Parse DatagramPacket after converting it to byte array in Java

I am trying to parse the DatagramPacket that I will get on the socket. I know the format of the packet that I will receive, which is the DHCPREQUEST packet, but I do not think it really matters. For simplicity, we consider only the first six fields:

The first field is the "opcode", which is 1 byte.
The second field is the “equipment type”, which is 1 byte.
Thirdly, "hardware address length", 1 byte.
Fourth, hop, 1 byte.
Fifth, "transaction id xid", 4 bytes.
Sixth, "seconds", 2 bytes.

After receiving the packet, my approach is to convert it to an array of bytes.

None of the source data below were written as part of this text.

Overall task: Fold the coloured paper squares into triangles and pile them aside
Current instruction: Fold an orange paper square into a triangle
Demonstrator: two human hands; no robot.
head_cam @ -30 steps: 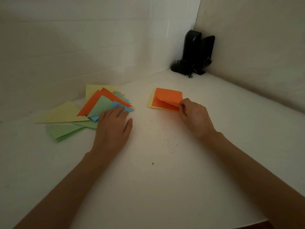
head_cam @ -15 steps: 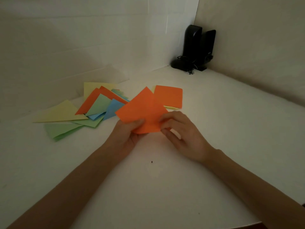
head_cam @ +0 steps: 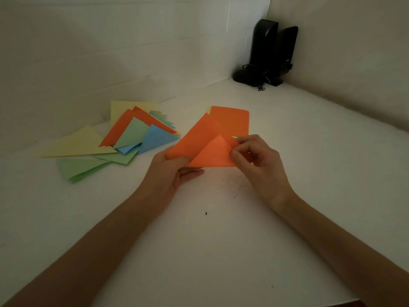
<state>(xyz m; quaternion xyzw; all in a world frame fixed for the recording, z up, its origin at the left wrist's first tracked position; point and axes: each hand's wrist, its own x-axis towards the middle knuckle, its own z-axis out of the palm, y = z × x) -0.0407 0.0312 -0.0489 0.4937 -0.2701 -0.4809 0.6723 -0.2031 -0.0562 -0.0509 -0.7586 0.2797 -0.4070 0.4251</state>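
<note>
Between left hand [head_cam: 170,173] and right hand [head_cam: 259,160] fingers [head_cam: 242,141], the orange square [head_cam: 199,138] is pinched.

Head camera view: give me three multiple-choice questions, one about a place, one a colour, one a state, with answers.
1. Where on the table is the pile of folded triangles? A) left side B) right side C) near edge
2. What colour is the held sheet? A) blue B) orange C) green
3. How is the held sheet? A) flat B) crumpled C) partly folded
Answers: 1 A, it lies beyond the left hand. 2 B, orange shows between both hands. 3 C, the right hand pinches a corner folded over.
</note>
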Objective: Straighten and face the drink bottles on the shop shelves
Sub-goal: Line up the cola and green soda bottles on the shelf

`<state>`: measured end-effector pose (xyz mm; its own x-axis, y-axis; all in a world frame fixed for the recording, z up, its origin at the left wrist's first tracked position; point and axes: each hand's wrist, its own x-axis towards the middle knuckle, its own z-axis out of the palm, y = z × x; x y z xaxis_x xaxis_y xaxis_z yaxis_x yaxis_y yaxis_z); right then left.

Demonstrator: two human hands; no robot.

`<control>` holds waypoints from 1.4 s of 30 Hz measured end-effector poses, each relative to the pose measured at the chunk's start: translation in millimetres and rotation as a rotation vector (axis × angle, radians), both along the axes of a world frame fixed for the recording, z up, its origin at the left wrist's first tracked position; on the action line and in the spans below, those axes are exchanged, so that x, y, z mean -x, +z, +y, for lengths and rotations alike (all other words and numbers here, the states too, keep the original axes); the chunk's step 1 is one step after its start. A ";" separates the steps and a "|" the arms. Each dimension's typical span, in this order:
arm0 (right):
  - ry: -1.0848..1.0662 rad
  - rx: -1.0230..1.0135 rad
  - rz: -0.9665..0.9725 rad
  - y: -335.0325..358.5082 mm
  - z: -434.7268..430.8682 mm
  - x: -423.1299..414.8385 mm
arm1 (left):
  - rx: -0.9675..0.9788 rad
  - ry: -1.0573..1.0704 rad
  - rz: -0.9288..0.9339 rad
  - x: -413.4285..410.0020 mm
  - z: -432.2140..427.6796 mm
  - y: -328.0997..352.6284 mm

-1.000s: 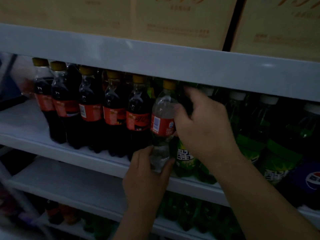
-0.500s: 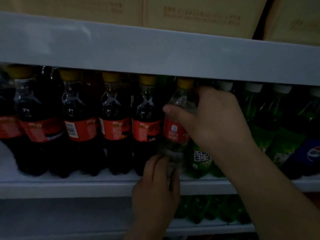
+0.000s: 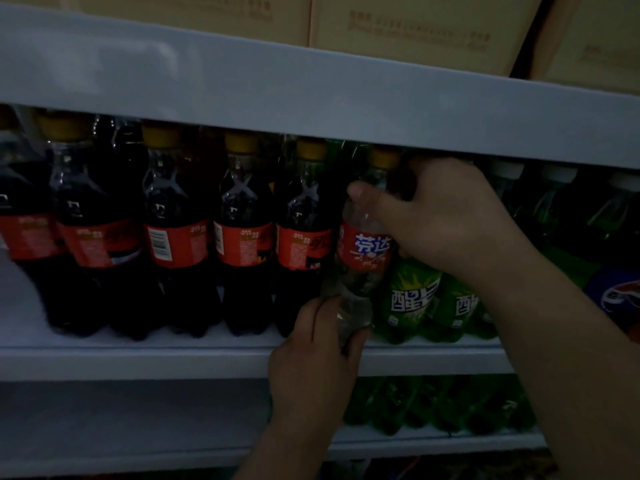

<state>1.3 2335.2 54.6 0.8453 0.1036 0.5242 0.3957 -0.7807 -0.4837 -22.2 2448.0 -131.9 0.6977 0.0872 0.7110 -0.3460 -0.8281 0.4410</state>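
Up close, my right hand's (image 3: 446,216) fingers are curled round the shoulder of a clear soda bottle (image 3: 363,251), thumb (image 3: 360,194) pressed across its front just below the yellow cap. My left hand (image 3: 318,344) comes up from below, and its fingers (image 3: 325,313) wrap the bottle's base where it meets the front edge of the white shelf (image 3: 138,362). The bottle leans, cap to the right, red label with blue and white lettering facing me.

Its cap sits just beneath the lip of the upper shelf (image 3: 311,98), with very little headroom. On its left it crowds the nearest of a row of dark cola bottles (image 3: 242,237), all with yellow caps and red labels, standing upright at the shelf front. On its right it touches green soda bottles (image 3: 412,299), partly hidden by my forearm. A blue Pepsi-labelled bottle (image 3: 620,296) shows at the far right. Cardboard boxes (image 3: 415,26) rest on the upper shelf. More green bottles (image 3: 433,403) stand on the shelf below, in dim light.
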 end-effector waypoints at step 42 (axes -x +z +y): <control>-0.029 0.018 -0.056 -7.1 58.1 2.8 | 0.056 0.140 -0.079 4.2 44.8 -3.7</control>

DatagramPacket request = new DatagramPacket(new byte[1024], 1024); socket.receive(request); byte[] buf = request.getData(); 

At this point, the packet is stored in the buf byte array as a series of bytes. Since I know what the structure of this byte sequence is, how can I parse it? Single-byte fields are simple enough, but what about multi-bit fields? For example, how can I extract bytes 4 through 7 and store them in a variable called xid ?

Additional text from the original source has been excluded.